Balance sheet – parent company
| 30 june | 30 june | 31 dec | |
|---|---|---|---|
| SEKm | 2020 | 2019 | 2019 |
| ASSETS | |||
| Fixed assets | |||
| Intangible fixed assets | 231 | 89 | 141 |
| Tangible fixed assets | 12 | 12 | 13 |
| Financial fixed assets | 70,715 | 51,822 | 69,627 |
| Total fixed assets | 70,958 | 51,923 | 69,781 |
| Current assets | |||
| Current receivables | 547 | 15,925 | 1,484 |
| Cash and cash equivalents | 636 | 100 | 220 |
| Total current assets | 1,183 | 16,025 | 1,704 |
| TOTAL ASSETS | 72,141 | 67,948 | 71,485 |
| SHAREHOLDERS' EQUITY AND LIABILITIES | |||
| Restricted equity | 285 | 285 | 285 |
| Unrestricted equity | 11,546 | 13,735 | 14,142 |
| Total shareholders' equity | 11,831 | 14,020 | 14,427 |
| Long-term liabilities | 55,658 | 45,870 | 50,192 |
| Current liabilities | 4,652 | 8,058 | 6,866 |
| TOTAL SHAREHOLDERS' EQUITY AND LIABILITIES | 72,141 | 67,948 | 71,485 |
Other information
Group overview
Parent Company
The Group's publicly listed Parent Company, Intrum AB (publ), owns the subsidiaries, provides the Group's head office functions and handles certain Group-wide development work, services and marketing.
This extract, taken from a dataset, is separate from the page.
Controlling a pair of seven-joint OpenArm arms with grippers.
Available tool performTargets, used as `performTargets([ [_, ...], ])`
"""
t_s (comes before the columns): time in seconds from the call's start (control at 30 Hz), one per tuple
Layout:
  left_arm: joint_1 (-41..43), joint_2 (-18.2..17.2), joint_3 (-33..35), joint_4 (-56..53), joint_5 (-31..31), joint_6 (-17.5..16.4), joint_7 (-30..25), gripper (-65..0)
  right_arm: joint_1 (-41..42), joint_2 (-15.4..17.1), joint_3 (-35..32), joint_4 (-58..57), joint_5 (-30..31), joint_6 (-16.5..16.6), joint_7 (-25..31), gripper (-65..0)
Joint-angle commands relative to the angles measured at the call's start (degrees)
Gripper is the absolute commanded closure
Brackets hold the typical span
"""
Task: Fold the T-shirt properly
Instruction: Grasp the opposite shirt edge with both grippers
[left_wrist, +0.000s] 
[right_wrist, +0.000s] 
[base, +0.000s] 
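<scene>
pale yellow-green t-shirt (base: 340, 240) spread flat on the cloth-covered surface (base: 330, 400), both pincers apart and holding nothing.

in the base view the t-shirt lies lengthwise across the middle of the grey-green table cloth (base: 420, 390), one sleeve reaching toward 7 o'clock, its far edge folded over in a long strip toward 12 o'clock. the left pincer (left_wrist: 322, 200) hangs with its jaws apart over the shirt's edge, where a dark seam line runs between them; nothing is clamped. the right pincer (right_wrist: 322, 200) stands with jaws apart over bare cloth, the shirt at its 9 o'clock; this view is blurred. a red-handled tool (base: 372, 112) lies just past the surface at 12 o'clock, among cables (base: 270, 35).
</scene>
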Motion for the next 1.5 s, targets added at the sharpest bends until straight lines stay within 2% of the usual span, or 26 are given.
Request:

The Parent Company reported net revenues of SEK 271 M (116) for the quarter and earnings before tax of SEK –46 M (1,095). The Parent Company invested SEK 102 M (61) in fixed assets during the quarter and had, at the end of the quarter, SEK 636 M (100) in cash and cash equivalents. The average number of employees was 59 (68).
Accounting principles
This interim report has been prepared in accordance with the Annual Accounts Act and IAS 34 Interim Financial Reporting for the Group and in accordance with Chapter 9 of the Annual Accounts Act for the Parent Company. In addition to appearing in the financial statements, disclosures in accordance with IAS 34.16A also appear in other parts of the interim report.
The accounting principles applied by the Group and the Parent Company are essentially unchanged compared with the 2019 Annual Report.
Changes in IFRS standards as of 1 January 2020 have not had any material impact on this interim report.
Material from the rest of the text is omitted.